Hoping to get some advice on how to deal with my situation please. We have a 2.5yr old son and welcomed our beautiful twin boys into the world 3 months ago! It has been bloody tough, my mom stayed with us the first 2 months which was a godsend and now we’re on our own with no family support but things are definitely getting easier with the twins sleeping better at night and not having to feed so often. Since the day I brought the twins home my husband has really struggled. He had to get up to help at night for the first 8 weeks to burp and do nappy changes and every single time my request was met with a sigh and he’d whinge through the whole process, and he’d get so worked up and snap if he couldn’t settle one of them. He actually told me he really wished we didn’t have twins and it’s all just too hard. It’s really stressed me out knowing I don’t have my husband as my rock and support like he was with our firstborn. He’s great with our eldest and has stepped up a lot there but he knows the alternative is dealing with the twins so no surprise. I always have to ask for help with the twins, he’ll never offer to help, he’ll always wait to be asked.

I never get any positive encouragement from him or support, he just goes ‘I don’t know how you do it’. What would be nice is if he came home and said ‘you’ve had them 3 days straight while I get to go to work and escape it all, why don’t you go have a bath and I’ll manage putting them to bed’, or suggest I go for a coffee or massage and he’ll just deal with the kids. He says it’s too difficult and he can’t cope with all 3.

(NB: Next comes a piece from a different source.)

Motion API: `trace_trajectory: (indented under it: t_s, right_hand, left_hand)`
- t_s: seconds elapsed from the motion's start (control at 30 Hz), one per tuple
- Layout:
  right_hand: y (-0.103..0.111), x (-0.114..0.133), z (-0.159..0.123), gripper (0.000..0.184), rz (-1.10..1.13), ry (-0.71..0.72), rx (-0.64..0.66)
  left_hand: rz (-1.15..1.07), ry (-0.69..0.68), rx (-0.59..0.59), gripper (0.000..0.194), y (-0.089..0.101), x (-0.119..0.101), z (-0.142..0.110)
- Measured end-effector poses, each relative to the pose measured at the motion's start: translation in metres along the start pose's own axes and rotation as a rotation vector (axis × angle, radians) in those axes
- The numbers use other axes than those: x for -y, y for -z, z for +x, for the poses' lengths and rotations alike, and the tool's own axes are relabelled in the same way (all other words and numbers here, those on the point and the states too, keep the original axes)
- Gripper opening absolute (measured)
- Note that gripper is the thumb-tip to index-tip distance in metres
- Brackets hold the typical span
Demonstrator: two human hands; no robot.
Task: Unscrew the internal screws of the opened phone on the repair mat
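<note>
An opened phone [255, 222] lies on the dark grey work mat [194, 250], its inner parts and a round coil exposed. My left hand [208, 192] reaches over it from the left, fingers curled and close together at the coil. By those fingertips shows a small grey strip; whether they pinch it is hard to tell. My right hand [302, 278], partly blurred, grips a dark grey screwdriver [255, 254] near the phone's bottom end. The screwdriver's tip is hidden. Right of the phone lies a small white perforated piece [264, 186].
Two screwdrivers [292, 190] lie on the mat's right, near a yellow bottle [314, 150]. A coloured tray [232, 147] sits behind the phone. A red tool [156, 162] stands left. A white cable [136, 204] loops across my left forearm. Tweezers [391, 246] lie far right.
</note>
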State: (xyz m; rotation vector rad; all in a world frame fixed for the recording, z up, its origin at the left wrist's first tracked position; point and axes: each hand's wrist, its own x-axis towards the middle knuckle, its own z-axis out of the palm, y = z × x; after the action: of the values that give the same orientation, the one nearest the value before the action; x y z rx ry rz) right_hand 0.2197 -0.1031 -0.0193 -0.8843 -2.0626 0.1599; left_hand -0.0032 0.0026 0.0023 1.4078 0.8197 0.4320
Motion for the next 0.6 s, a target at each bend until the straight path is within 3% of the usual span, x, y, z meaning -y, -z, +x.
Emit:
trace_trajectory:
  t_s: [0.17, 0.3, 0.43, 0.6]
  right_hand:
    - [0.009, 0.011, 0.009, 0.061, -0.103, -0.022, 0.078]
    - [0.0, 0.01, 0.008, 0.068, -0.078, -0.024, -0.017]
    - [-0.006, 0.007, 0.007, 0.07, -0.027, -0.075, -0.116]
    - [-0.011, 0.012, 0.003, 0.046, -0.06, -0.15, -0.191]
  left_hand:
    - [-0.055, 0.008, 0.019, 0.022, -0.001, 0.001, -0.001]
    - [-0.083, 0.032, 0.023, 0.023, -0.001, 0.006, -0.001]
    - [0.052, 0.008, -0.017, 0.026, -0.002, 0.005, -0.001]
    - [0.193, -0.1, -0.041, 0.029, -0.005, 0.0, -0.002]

I’m just extremely frustrated and actually annoyed that he is ‘struggling’ so much and here I am just getting on with it taking care of 3 kids under 3. If I say I’m tired he goes ‘I couldn’t sleep much either last night’, yet he didn’t get up once to help me. He’ll sit on the couch on his phone or watching tv at night then just go straight to bed without asking if there’s anything I need him to do, or without doing stuff out of his own. He seems to have developed a bad temper and it’s no wonder he struggles to settle the twins because he’s so negative towards the whole situation and they can probably pick up on that. I don’t want to just give him the easy way out and not ask for his help because my mental health matters just as much and I need a break sometimes. Plus I just think it’s not fair, he was an equal part in making the twins, he wanted another child too and I can’t control we had twins plus I wouldn’t wish it any other way.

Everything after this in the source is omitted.